= List of The Amazing Race (Latin American TV series) contestants =

This is a list of contestants who have appeared on the television series, The Amazing Race, previously known as The Amazing Race en Discovery Channel.
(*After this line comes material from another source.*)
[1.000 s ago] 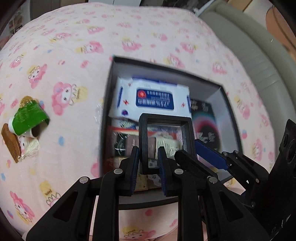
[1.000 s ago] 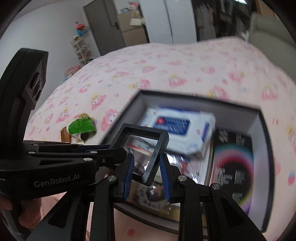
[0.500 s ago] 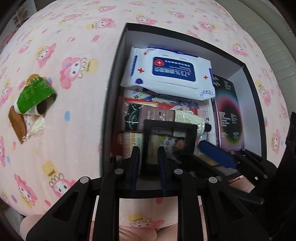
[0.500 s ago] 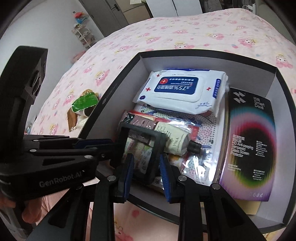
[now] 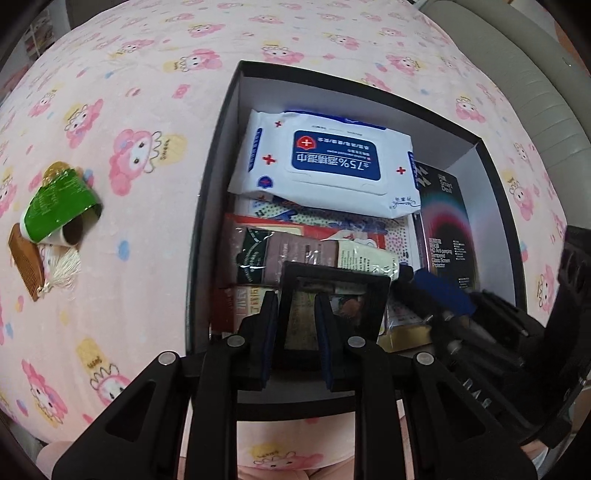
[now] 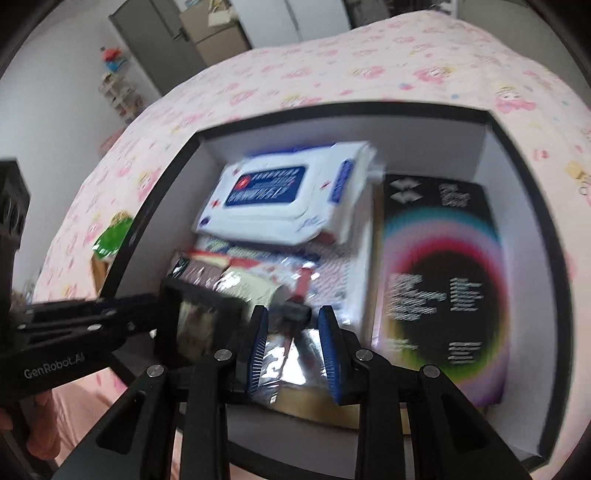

Contestants with a pre-existing relationship form a team and race across Latin America against other teams to claim a grand prize of US$250,000. In total, 110 contestants have appeared in the series.

==Contestants==
The presented information was accurate at the time of filming.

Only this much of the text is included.